Dataset extract START

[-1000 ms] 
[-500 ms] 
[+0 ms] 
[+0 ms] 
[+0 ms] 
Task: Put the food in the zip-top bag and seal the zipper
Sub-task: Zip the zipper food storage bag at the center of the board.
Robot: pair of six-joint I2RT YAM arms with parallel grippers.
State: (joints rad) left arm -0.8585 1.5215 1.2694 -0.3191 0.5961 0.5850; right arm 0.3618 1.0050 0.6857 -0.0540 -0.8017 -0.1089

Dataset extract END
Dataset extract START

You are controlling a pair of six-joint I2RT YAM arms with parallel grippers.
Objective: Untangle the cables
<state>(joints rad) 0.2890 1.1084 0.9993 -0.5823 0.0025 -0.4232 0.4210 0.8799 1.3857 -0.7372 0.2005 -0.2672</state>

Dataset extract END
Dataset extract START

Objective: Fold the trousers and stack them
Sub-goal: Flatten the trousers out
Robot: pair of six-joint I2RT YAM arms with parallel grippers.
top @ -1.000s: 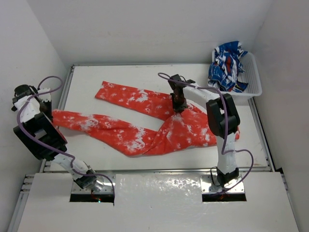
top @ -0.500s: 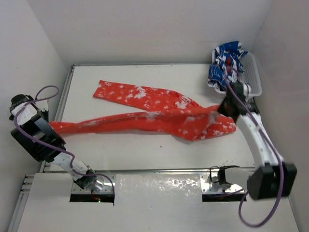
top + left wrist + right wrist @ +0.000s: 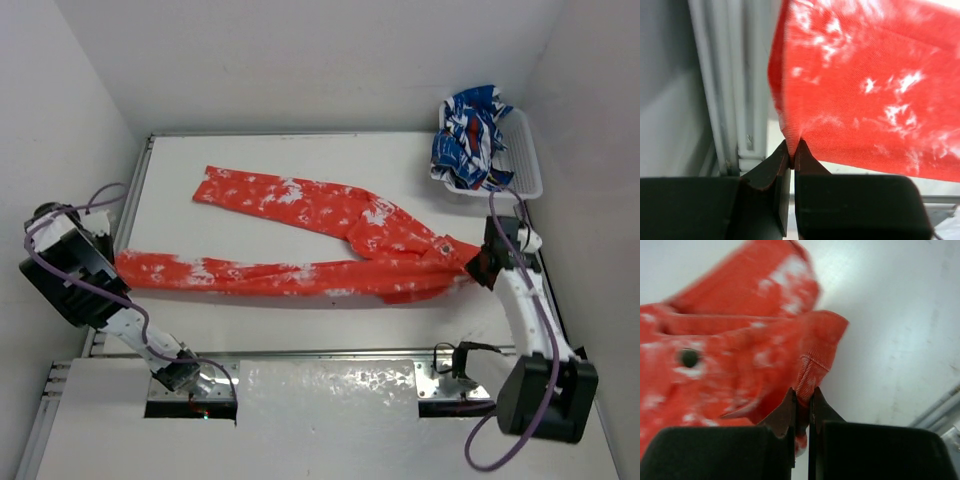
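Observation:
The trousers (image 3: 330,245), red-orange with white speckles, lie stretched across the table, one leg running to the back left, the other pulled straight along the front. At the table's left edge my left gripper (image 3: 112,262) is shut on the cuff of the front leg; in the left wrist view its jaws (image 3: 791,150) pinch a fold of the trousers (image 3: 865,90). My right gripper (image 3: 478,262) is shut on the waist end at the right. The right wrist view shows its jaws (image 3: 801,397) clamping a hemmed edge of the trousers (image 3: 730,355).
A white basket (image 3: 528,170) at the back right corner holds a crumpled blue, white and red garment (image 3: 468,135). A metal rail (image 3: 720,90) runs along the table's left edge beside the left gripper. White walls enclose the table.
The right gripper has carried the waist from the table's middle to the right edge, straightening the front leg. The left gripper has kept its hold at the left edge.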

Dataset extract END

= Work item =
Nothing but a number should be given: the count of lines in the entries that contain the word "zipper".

= Exercise response =
2